UK — UK scientists have discovered a simple sunlight-driven process to transform plastic waste into hydrogen and other useful chemicals.
‘We want to use non-recyclable waste and make something useful out of it. Plastic waste contains a lot of energy and when you throw it away, you throw away energy. Even when using biodegradable plastics, and waste is not generated, the energy in that plastic is still lost,’ says Moritz Kuehnel of Swansea University. Kuehnel together with Erwin Reisner, from the University of Cambridge, and colleagues have devised a method that uses cadmium sulfide quantum dots as photocatalysts to degrade plastics.
The process, called photoreforming, is simple.
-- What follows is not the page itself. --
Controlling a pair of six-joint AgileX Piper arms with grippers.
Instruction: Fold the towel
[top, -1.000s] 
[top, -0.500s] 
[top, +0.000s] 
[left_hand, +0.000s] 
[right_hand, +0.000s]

They drop the photocatalyst onto the plastic then immerse the plastic in an alkaline solution. Irradiation with sunlight reduces water from the solution to hydrogen while the plastic polymers simultaneously oxidise to small organic molecules. The group tested the system by photoreforming three common polymers; polylactic acid, polyethylene terphthalate and polyurethane. The results matched those of state-of-the-art hydrogen evolution photocatalysis systems that employed expensive sacrificial reagents.
To properly recycle plastics and transform them into new useable plastics requires pure and clean materials. Plastics contaminated with food or oil are almost impossible to recycle because the impurities interfere with the recycling process, but this is not a problem with Kuehnel’s approach. ‘One of the beauties of our photoreforming approach is that it is not very picky, it basically eats up anything that is in there.’